### Brief
Beginning with the first line of the data below, extract each line up to and including the one containing "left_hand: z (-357". Copy them exactly and add nothing.

### Data records
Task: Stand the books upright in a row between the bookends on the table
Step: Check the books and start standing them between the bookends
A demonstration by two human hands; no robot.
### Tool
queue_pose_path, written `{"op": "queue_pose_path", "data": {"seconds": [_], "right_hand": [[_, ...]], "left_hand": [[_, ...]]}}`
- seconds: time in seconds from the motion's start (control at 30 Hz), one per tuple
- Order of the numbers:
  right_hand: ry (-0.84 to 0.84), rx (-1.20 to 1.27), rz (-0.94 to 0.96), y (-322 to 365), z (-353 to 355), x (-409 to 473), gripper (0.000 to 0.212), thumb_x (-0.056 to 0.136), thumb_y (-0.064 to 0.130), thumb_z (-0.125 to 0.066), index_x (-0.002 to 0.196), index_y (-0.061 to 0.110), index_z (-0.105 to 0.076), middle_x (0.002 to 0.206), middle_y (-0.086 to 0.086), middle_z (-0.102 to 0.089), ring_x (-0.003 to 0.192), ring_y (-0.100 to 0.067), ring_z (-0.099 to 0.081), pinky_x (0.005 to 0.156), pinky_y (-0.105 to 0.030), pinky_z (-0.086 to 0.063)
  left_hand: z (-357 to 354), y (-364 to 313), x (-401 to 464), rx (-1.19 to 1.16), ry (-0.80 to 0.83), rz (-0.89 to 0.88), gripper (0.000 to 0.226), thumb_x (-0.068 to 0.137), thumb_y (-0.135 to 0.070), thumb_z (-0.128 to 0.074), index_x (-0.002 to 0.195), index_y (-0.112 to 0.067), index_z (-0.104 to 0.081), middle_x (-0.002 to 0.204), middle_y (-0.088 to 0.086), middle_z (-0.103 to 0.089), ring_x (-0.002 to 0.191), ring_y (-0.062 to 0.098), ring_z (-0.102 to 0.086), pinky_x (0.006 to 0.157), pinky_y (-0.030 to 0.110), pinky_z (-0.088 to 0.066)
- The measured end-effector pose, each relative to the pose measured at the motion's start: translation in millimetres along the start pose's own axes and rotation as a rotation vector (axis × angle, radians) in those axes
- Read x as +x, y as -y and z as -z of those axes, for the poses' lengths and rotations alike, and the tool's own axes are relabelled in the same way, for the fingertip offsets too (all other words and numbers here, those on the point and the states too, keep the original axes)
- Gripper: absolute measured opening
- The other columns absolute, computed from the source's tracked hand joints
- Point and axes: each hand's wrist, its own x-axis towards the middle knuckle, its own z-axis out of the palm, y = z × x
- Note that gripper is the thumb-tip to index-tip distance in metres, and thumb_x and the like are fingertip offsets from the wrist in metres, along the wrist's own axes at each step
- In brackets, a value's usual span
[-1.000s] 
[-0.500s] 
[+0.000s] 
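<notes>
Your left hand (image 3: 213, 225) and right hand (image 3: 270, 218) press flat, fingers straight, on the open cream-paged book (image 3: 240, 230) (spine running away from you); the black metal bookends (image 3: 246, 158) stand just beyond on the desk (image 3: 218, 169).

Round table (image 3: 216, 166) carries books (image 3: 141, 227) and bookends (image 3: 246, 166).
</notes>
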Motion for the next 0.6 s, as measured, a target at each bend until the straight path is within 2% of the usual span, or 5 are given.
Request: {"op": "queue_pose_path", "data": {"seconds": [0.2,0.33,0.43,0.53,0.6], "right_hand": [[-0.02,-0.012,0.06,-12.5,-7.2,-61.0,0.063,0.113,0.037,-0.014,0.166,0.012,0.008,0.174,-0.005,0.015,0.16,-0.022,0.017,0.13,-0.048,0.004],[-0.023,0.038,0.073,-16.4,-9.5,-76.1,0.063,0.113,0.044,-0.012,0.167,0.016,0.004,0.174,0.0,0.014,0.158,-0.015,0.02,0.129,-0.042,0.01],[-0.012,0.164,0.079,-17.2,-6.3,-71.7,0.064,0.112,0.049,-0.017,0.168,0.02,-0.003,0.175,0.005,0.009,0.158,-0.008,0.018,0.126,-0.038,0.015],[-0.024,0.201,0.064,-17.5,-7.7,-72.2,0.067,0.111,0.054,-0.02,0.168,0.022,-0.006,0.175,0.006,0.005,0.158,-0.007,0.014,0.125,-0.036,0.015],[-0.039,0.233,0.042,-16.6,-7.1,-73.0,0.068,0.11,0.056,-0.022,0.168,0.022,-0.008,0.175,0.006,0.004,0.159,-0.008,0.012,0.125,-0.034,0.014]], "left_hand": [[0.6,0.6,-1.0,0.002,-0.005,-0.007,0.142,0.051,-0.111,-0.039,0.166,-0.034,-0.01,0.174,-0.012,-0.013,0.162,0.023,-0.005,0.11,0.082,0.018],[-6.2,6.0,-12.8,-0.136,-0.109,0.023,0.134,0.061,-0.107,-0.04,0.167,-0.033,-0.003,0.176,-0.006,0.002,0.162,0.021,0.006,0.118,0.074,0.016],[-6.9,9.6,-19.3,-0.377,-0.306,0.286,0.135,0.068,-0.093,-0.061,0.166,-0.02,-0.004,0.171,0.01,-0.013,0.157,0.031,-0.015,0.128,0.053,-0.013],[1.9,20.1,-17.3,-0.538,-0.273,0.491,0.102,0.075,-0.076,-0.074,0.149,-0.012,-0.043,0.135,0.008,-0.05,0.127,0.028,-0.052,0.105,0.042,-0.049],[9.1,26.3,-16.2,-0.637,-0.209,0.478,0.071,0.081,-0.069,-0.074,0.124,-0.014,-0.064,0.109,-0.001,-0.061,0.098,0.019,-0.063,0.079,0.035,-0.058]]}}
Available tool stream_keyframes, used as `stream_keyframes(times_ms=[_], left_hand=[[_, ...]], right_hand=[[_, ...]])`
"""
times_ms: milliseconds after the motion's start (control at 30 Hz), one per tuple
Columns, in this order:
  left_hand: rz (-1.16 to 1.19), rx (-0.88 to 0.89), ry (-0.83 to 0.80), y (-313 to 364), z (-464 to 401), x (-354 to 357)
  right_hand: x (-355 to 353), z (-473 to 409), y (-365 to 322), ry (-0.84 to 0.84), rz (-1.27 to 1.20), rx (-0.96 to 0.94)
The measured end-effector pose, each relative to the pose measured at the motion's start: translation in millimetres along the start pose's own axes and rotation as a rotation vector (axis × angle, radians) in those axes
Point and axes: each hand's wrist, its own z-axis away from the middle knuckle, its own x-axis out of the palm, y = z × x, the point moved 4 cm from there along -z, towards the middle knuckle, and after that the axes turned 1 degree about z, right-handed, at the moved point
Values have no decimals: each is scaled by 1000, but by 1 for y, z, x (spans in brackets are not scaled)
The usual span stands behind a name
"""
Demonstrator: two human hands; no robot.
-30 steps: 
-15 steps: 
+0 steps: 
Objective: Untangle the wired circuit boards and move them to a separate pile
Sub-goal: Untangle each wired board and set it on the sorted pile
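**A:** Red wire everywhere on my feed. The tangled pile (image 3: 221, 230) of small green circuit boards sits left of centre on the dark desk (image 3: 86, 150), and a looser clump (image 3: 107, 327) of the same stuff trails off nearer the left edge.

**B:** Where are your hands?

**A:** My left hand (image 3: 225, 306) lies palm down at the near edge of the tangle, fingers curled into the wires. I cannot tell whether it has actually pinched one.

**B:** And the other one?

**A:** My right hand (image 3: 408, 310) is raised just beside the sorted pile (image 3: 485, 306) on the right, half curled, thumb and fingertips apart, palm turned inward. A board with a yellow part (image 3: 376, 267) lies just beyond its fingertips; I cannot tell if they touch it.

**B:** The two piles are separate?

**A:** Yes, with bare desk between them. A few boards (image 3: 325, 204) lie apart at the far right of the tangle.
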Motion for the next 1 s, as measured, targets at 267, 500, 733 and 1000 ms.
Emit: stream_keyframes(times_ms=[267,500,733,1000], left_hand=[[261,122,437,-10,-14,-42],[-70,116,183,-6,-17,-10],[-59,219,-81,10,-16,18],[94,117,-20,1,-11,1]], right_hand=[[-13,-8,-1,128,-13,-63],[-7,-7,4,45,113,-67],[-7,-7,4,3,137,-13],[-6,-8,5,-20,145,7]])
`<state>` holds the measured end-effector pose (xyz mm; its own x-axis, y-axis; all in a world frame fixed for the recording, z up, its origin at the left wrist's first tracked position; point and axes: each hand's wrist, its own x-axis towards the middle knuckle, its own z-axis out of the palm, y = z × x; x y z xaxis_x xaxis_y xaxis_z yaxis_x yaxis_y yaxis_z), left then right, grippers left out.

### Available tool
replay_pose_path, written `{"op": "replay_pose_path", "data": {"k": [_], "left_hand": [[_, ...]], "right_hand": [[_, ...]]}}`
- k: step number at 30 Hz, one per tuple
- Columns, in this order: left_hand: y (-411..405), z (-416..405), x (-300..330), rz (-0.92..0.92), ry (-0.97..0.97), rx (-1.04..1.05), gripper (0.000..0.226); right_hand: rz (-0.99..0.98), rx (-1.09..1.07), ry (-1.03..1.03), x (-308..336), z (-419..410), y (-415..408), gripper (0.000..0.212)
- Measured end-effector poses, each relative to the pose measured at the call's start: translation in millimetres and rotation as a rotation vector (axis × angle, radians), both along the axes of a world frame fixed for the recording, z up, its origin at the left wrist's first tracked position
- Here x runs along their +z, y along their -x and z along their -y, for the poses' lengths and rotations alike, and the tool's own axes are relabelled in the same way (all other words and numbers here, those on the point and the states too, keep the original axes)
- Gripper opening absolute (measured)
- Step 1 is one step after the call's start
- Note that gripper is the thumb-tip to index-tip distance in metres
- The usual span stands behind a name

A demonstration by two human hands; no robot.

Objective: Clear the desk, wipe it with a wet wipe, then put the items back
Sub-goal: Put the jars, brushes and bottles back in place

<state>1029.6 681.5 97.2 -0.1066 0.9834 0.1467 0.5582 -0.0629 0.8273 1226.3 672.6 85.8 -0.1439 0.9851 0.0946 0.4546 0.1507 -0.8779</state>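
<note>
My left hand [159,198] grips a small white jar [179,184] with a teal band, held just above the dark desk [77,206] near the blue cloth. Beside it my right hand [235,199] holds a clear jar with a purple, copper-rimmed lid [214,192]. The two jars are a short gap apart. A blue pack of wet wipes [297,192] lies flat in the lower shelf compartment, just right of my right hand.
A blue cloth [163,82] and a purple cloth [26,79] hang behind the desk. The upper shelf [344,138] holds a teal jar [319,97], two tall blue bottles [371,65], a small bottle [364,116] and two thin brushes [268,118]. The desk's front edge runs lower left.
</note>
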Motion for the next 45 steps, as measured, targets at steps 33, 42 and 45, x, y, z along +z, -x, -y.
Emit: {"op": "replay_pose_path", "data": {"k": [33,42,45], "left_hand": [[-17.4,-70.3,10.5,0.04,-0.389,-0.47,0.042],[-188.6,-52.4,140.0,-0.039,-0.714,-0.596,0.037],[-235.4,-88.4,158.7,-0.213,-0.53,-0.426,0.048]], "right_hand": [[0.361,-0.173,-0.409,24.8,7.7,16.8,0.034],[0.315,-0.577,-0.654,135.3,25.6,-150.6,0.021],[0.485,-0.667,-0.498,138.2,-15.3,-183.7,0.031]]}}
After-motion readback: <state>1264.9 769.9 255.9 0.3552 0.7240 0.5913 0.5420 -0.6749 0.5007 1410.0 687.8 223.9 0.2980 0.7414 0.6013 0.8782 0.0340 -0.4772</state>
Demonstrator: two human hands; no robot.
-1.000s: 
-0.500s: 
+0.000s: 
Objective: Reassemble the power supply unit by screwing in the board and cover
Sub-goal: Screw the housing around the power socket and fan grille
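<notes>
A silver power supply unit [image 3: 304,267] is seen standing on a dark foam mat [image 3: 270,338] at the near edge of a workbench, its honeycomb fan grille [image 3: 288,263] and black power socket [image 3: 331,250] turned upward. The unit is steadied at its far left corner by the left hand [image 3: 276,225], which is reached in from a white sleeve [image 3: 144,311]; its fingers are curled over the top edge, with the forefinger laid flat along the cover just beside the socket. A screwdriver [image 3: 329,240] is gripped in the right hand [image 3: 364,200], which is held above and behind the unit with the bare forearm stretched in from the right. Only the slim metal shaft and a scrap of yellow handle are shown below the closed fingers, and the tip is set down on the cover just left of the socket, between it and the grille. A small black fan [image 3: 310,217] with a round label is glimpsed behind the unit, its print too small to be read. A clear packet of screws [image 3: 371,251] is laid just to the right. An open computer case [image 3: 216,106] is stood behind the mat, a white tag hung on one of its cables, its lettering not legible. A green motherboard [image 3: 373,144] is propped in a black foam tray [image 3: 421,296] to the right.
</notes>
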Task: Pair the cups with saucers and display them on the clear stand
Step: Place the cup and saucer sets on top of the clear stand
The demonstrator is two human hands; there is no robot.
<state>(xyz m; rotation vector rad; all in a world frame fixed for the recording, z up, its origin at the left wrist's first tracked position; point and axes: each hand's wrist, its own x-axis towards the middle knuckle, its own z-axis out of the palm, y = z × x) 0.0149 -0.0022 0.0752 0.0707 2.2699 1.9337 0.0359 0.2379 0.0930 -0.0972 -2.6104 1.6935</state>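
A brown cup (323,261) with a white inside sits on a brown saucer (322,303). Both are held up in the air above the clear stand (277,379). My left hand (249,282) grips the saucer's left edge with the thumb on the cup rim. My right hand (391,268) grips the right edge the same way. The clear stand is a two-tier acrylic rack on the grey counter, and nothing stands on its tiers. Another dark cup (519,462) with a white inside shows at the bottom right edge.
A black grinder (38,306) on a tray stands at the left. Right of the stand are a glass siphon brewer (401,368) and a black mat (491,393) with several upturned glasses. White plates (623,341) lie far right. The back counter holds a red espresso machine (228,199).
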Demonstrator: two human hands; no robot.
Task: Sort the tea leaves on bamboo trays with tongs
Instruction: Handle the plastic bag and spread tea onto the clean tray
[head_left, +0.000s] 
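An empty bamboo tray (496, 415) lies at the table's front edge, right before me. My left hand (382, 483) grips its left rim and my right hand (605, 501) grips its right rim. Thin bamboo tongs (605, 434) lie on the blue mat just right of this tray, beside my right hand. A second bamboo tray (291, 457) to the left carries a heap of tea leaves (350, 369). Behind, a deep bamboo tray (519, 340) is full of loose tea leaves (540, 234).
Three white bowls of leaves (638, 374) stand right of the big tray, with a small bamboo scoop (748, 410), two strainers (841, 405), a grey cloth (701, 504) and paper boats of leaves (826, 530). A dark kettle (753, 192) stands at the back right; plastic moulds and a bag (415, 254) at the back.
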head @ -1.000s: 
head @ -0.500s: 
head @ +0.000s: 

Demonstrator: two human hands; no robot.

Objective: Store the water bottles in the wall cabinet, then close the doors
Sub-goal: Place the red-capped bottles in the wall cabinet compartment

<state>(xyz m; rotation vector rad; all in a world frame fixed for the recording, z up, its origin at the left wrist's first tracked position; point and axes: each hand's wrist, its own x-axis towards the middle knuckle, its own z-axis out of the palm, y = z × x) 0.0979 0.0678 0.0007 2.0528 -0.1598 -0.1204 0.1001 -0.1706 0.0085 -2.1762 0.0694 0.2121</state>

### Written solution
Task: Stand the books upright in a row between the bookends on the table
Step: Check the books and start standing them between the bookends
A demonstration by two human hands; no robot.
### Tool
queue_pose_path, written `{"op": "queue_pose_path", "data": {"seconds": [_], "right_hand": [[_, ...]], "left_hand": [[_, ...]]}}`
- seconds: time in seconds from the motion's start (control at 30 Hz), one per tuple
- Order of the numbers:
  right_hand: ry (-0.84 to 0.84), rx (-1.20 to 1.27), rz (-0.94 to 0.96), y (-322 to 365), z (-353 to 355), x (-409 to 473), gripper (0.000 to 0.212), thumb_x (-0.056 to 0.136), thumb_y (-0.064 to 0.130), thumb_z (-0.125 to 0.066), index_x (-0.002 to 0.196), index_y (-0.061 to 0.110), index_z (-0.105 to 0.076), middle_x (0.002 to 0.206), middle_y (-0.086 to 0.086), middle_z (-0.102 to 0.089), ring_x (-0.003 to 0.192), ring_y (-0.100 to 0.067), ring_z (-0.099 to 0.081), pinky_x (0.005 to 0.156), pinky_y (-0.105 to 0.030), pinky_z (-0.086 to 0.063)
  left_hand: z (-357 to 354), y (-364 to 313), x (-401 to 464), rx (-1.19 to 1.16), ry (-0.80 to 0.83), rz (-0.89 to 0.88), gripper (0.000 to 0.226), thumb_x (-0.068 to 0.137), thumb_y (-0.135 to 0.070), thumb_z (-0.128 to 0.074), index_x (-0.002 to 0.195), index_y (-0.112 to 0.067), index_z (-0.104 to 0.081), middle_x (-0.002 to 0.204), middle_y (-0.088 to 0.086), middle_z (-0.103 to 0.089), ring_x (-0.002 to 0.191), ring_y (-0.062 to 0.098), ring_z (-0.102 to 0.086), pinky_x (0.006 to 0.157), pinky_y (-0.030 to 0.110), pinky_z (-0.088 to 0.066)

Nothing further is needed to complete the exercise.